L’apoliticità rivendicata dall’Arsenal e dalla FIFA è solo un paravento, perché qualsiasi posizione presa in merito a questioni che legano il calcio alla politica internazionale – compreso il non prendere posizione – è un fatto politico. Distanziarsi da Özil che parla dei diritti degli uiguri in Cina, significa ritenerli meno importanti dei propri accordi economici con Pechino.

Tutto ciò lo sa benissimo Gianni Infantino: nel giugno 2017, proprio lui aveva rassicurato che il compito della Fifa non consisteva nell’interferire con la geopolitica mondiale, e così dicendo rassicurava il Qatar in merito alle polemiche attorno alla Coppa del Mondo del 2022. Ma nello stesso giorno sempre la FIFA accettava la richiesta degli Emirati Arabi Uniti di rimuovere la direzione del match per le qualificazione mondiali contro la Thailandia a un arbitro qatariota: nella sua nota, la federazione internazionale si giustificava con la “situazione geopolitica” nel Golfo, gravata dalla crisi diplomatica scoppiata tra le due nazioni. Tenersi equidistanti da ciò che succede sul pianeta è un compito arduo, per non dire velleitario.

Eppure, non sempre il calcio europeo osserva inerte l’evolversi dei problemi politici nel mondo. La recente apertura – seppur ancora molto limitata – dell’Iran alla spettatrici donne negli stadi è arrivata anche grazie alle forti pressioni della Fifa. Certo, quello iraniano è il caso particolare di un Paese che, nonostante un ruolo di rilievo nel calcio asiatico, è economicamente poco rilevante, e politicamente da decenni avverso ai Paesi occidentali: è molto più facile utilizzare il pugno duro con una nazione non-amica.

Dopo un’indagine del canale televisivo tedesco WDR, nel giugno 2019 la Fifa ha ammesso che ci sono violenzioni nei diritti dei lavoratori addetti alla costruzione degli stadi del Mondiale in Qatar (Supreme Committee for the Delivery & Legacy for the Fifa World Cup Event via Getty Images)

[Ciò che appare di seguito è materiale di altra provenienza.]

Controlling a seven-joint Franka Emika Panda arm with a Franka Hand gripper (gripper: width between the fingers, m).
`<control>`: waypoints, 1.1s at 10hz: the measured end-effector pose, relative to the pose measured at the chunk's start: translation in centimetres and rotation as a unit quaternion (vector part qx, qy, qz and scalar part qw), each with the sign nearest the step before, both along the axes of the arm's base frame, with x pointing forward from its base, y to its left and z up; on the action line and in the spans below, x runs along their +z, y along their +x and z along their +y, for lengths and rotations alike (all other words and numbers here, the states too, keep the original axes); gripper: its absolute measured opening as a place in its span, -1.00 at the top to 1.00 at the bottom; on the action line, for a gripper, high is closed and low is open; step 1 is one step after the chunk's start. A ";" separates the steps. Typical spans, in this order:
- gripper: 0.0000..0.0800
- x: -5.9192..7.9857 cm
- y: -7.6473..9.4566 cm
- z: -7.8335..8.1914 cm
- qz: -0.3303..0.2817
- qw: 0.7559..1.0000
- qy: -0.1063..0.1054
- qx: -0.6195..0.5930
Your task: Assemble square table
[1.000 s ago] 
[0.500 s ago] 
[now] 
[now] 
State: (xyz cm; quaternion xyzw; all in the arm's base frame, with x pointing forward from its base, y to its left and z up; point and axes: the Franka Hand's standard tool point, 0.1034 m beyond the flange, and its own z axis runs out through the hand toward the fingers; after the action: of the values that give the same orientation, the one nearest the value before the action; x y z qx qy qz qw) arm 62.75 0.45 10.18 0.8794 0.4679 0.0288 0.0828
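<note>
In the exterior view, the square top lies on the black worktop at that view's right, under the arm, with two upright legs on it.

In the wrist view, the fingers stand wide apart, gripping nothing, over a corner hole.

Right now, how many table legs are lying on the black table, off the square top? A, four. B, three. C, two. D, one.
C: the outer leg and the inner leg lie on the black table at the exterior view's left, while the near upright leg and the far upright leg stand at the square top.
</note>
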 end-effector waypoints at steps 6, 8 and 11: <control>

Il percorso in tre punti affrontato finora converge su un’unica possibile conclusione: nessuno, qui, crede veramente alla favola dell’apoliticità. È solo una comoda scusa da usare quando ci si confronta con un avversario che si trova in una netta posizione di vantaggio; è catenaccio dialettico, ma senza contropiede, in cui si punta a un pareggio con cui guadagnano tutti. Al momento, in posizione di vantaggio ci sono la Cina e, in misura minore, la Turchia; il che rende l’episodio di Özil particolarmente spinoso anche per Erdoğan e i suoi rapporti con Pechino.

Ciò non significa che il calcio si pieghi sempre e comunque ai meri interessi economici. Sulla bilancia pesano ugualmente le ambizioni politiche delle nazioni e il loro “potere di ritorsione”, che definiscono i rapporti di dipendenza tra le parti in causa. Così, mentre noi discutiamo se il calcio debba sottostare o meno alle decisioni di un regime, dall’altra parte del mondo qualcuno si starà chiedendo se la Cina debba accettare o no lezioni da chi gioca a pallone. Questo gioco – che è, appunto, la politica – non ha una soluzione, semmai un’alternativa: non avere rapporti con i regimi illiberali ed evitarsi complicazioni e imbarazzi. Ma è una posizione che il mondo dello sport non sembra in grado di poter sostenere.

Ps: Contraddicendo prontamente la conclusione del pezzo, mercoledì il Colonia ha annunciato la cancellazione di un accordo da 2 milioni di euro per costruire una scuola calcio in Cina. Uno dei dirigenti del club tedesco, Stefan Müller-Römer, ha precisato che la decisione è dovuta proprio alla situazione dei diritti umani, e ha aggiunto: «Fare soldi ad ogni costo non è un’opzione, per me».